Stream: t-compiler/major changes

Topic: Never Rollup When Changing the `compiler`… compiler-team#407


triagebot (Feb 15 2021 at 16:40, on Zulip):

A new proposal has been announced: Never Rollup When Changing the compiler Directory #407. It will be announced at the next meeting to try and draw attention to it, but usually MCPs are not discussed during triage meetings. If you think this would benefit from discussion amongst the team, consider proposing a design meeting.

nagisa (Feb 15 2021 at 16:42, on Zulip):

thought: this could also have a milder alternative: when people create a rollup (via https://bors.rust-lang.org/queue/rust I believe is the state of art today), make it obvious to people rolling up that they should prefer rolling up certain PRs but not others.

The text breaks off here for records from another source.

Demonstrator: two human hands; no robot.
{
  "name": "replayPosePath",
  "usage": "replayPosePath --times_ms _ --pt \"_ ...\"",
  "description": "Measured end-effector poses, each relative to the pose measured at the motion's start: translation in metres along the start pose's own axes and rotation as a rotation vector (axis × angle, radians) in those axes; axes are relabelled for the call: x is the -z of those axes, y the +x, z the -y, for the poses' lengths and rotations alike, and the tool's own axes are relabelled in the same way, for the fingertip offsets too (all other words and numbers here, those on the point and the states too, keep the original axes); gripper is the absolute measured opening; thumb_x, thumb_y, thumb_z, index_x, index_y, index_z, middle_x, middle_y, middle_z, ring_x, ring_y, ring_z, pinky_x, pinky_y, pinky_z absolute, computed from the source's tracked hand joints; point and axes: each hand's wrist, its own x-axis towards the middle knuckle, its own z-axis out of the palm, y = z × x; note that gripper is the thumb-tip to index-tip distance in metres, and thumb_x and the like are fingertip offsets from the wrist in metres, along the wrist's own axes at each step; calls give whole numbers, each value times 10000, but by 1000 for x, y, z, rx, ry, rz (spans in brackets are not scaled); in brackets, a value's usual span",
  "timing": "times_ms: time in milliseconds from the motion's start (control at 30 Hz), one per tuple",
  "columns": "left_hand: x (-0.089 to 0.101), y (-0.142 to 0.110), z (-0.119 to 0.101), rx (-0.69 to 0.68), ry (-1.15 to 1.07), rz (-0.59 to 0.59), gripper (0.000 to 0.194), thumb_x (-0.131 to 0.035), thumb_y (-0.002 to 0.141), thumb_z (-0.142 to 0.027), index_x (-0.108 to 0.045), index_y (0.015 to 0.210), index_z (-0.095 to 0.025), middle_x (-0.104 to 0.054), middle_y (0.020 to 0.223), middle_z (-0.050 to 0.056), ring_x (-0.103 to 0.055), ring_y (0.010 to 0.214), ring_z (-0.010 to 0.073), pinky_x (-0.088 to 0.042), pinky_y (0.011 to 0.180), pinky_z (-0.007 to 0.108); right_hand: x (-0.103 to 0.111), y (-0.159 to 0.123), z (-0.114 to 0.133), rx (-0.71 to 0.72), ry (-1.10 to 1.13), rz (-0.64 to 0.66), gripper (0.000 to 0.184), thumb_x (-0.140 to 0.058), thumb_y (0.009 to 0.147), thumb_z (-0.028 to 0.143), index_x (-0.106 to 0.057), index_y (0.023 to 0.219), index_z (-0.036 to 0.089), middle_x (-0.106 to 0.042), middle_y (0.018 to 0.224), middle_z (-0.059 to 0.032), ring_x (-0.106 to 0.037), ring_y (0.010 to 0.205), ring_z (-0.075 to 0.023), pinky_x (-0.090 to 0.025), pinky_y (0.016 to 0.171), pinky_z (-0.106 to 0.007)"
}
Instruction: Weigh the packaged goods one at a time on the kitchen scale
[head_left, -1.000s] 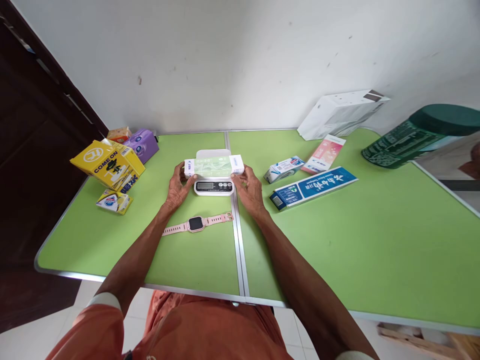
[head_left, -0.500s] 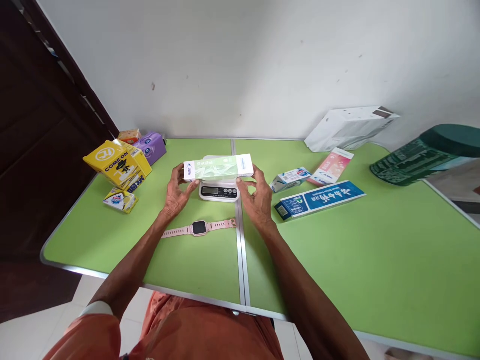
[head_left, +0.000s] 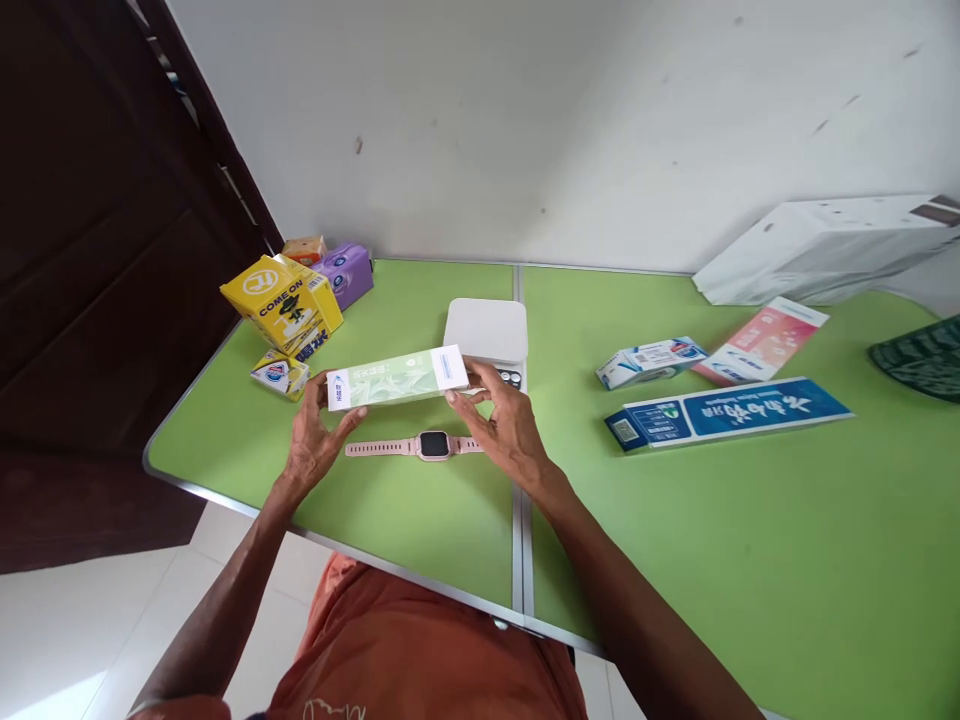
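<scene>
Between my two hands is a long green-and-white toothpaste box, raised off the table and slightly tilted. My left hand grips its left end, thumb along the lower edge. At the other end, my right hand pinches it between thumb and fingers. Behind the box lies a white digital scale with a bare platform; the toothpaste box and my right hand cover most of its display and buttons. A pink smartwatch is stretched out on the table just below the box, its right strap end hidden by my right hand.
On the left stand a yellow box, a small yellow-and-white box, a purple pack and an orange box. To the right lie a blue toothpaste box, a pink box, a white-blue box, a white package and a dark green container.
Both hands have carried the toothpaste box off the scale, toward the left and nearer to me. The scale's platform is uncovered. My view has turned somewhat left.
</scene>
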Motion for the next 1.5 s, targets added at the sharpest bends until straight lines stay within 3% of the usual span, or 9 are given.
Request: replayPosePath --times_ms 367,467,600,767,867,1033,1233,1367,1500 --pt "24 -6 34 -22 213 49 672 -922 882 -567 -667 1416 -248 -749 1379 161 -722 1363 400 -602 1205 626 -23 -1 -34 84 -176 130 475 -606 1091 573 -793 1395 258 -833 1322 -158 -765 1235 -400 -651 1102 -624" --pt "21 -6 32 -16 196 78 739 -944 875 -499 -641 1494 -234 -734 1433 170 -738 1340 376 -625 1186 580 -23 0 -30 43 -183 152 563 -653 1059 620 -767 1460 242 -834 1314 -169 -796 1115 -395 -684 1008 -609" --pt "22 -8 25 -3 166 70 624 -933 904 -413 -689 1454 -250 -766 1383 140 -792 1161 313 -698 1026 482 -24 2 -16 -61 -88 184 624 -682 1039 706 -793 1449 249 -865 1225 -156 -800 829 -343 -708 749 -534" --pt "53 -6 12 -52 146 -31 666 -940 921 -454 -693 1514 -280 -741 1498 143 -769 1273 322 -696 1036 452 -36 10 15 -88 19 171 666 -731 1010 749 -809 1463 267 -875 1252 -149 -831 913 -353 -692 633 -453" --pt "86 4 23 -38 74 -88 736 -943 903 -545 -682 1531 -267 -727 1531 155 -736 1367 344 -673 1079 464 -59 23 37 -66 75 211 687 -726 1036 706 -762 1540 241 -855 1348 -158 -841 1006 -353 -722 698 -460" --pt "134 37 74 69 -155 -158 980 -969 804 -706 -603 1584 -240 -660 1636 187 -646 1532 392 -630 1164 463 -123 44 60 2 203 319 656 -716 1052 584 -695 1599 224 -812 1457 -163 -812 1225 -359 -731 949 -503" --pt "145 70 108 138 -200 -117 1063 -965 710 -816 -630 1515 -208 -668 1622 211 -631 1558 414 -534 1319 568 -173 58 55 46 256 338 626 -684 1036 454 -658 1603 192 -748 1543 -199 -742 1386 -379 -668 1121 -558" --pt "137 78 103 157 -211 -164 1045 -1006 624 -798 -647 1426 -232 -673 1608 201 -584 1600 429 -469 1371 607 -167 53 54 56 246 367 604 -685 1054 478 -661 1590 200 -689 1635 -196 -688 1478 -389 -610 1220 -603" --pt "138 69 89 242 -64 -350 1077 -1035 529 -677 -595 1443 -315 -690 1572 146 -640 1496 476 -523 1271 748 -130 35 48 47 186 350 625 -675 1084 550 -653 1590 182 -685 1617 -218 -715 1430 -399 -646 1170 -606"
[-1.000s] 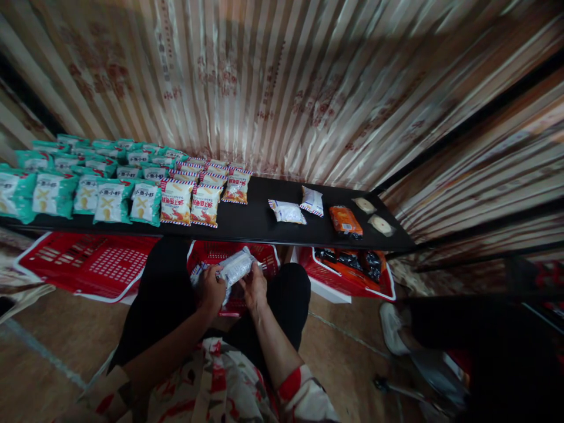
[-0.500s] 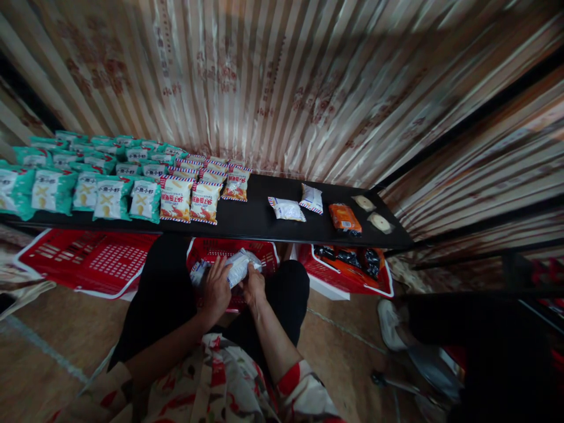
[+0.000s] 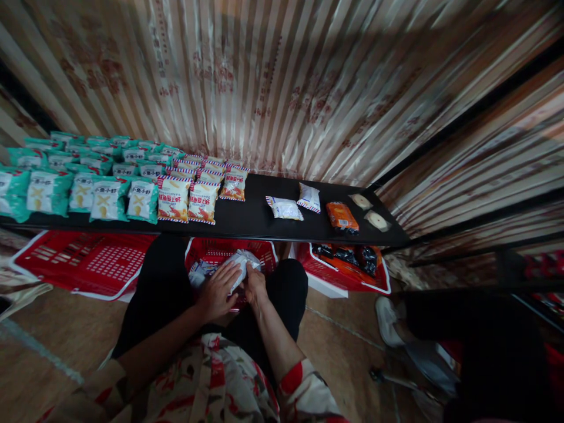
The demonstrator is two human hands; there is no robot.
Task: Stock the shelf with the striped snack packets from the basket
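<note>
A white snack bag [image 3: 243, 258] is held between my two hands above the middle red basket [image 3: 269, 249], which stands between my knees. My left hand [image 3: 219, 292] lies over the bag's left side, fingers extended across it and the thumb low. At the bag's right end, my right hand [image 3: 255, 286] grips with closed fingers. Other bluish-white snack bags [image 3: 199, 273] lie inside the basket, partly hidden by my left hand.
A black shelf [image 3: 247, 220] crosses in front, bearing rows of green snack bags [image 3: 108, 200], striped snack bags [image 3: 202, 202], two white bags [image 3: 285, 208], an orange packet [image 3: 342, 217] and two round pale packs [image 3: 376, 221]. Red baskets [image 3: 118, 264] flank me. Another person's shoe [image 3: 388, 320] is at right.
My left hand has slid up and right over the snack bag, uncovering more of the bags in the basket. My right hand keeps its grip. The view has shifted slightly.
</note>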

nagisa (Feb 15 2021 at 16:42, on Zulip):

and possibly warn that they are rolling up PRs that generally should go through queue normally.

nagisa (Feb 15 2021 at 16:43, on Zulip):

I believe we already have a rollup=iffy, so we could piggy-back on that.

Joshua Nelson (Feb 15 2021 at 17:21, on Zulip):

The problem is that even reviewers will mark the PRs as rollup=always

Joshua Nelson (Feb 15 2021 at 17:22, on Zulip):

I don't think the people rolling up are the ones who need to change, they don't have time to look at each PR individually

nagisa (Feb 15 2021 at 17:41, on Zulip):

yeah I meant to suggest that we'd apply rollup=iffy by default. Maybe even disallow rollup=always for changes touching compiler/. That would be less strict than forcing rollup=never.

nagisa (Feb 15 2021 at 17:41, on Zulip):

I don't know if the people doing rollups take the iffy flag into account when rolling up, but if they don't then I think the homu/bors interface could be adjusted to make it more apparent that these are iffy.

tm (Feb 15 2021 at 17:42, on Zulip):

Do we know what impact this will have on time to land compiler related PR? Is the average daily number of successful bors runs > average daily number of compiler related PRs that land currently?

nagisa (Feb 15 2021 at 17:42, on Zulip):

My primary concern is that we may get into a situation where we don't have any other choice but to rollup something, because the queue is full but everything that could be rolled up already was.

rylev (Feb 15 2021 at 17:47, on Zulip):

I'm not familiar enough with the bors queue to say how frequently we run into an issue where we need to roll changes up to have any hope of getting the queue down. rollup=iffy is definitely another choice. It seems that many PRs are being labeled as "maybe", and still be rolled up despite (in my very humble opinion) they being very poor candidates for rollup.

rylev (Feb 15 2021 at 17:48, on Zulip):

Encouraging those performing rollups to be cautious with certain PRs would be another positive change IMO

nagisa (Feb 15 2021 at 17:54, on Zulip):

Is maybe a separate rollup flag? I only know of never, iffy, default, always (in order from least rollable-up to the more rollable-up PRs)

nagisa (Feb 15 2021 at 17:55, on Zulip):

I think maybe might just be the default value?

Jonas Schievink [he/him] (Feb 15 2021 at 17:55, on Zulip):

maybe is the default yeah

rylev (Feb 15 2021 at 18:03, on Zulip):

Yes maybe is the default. I'd be curious to hear from those that do rollups on how they treat maybes - is there a general tendy to roll them up, do they check each one, etc.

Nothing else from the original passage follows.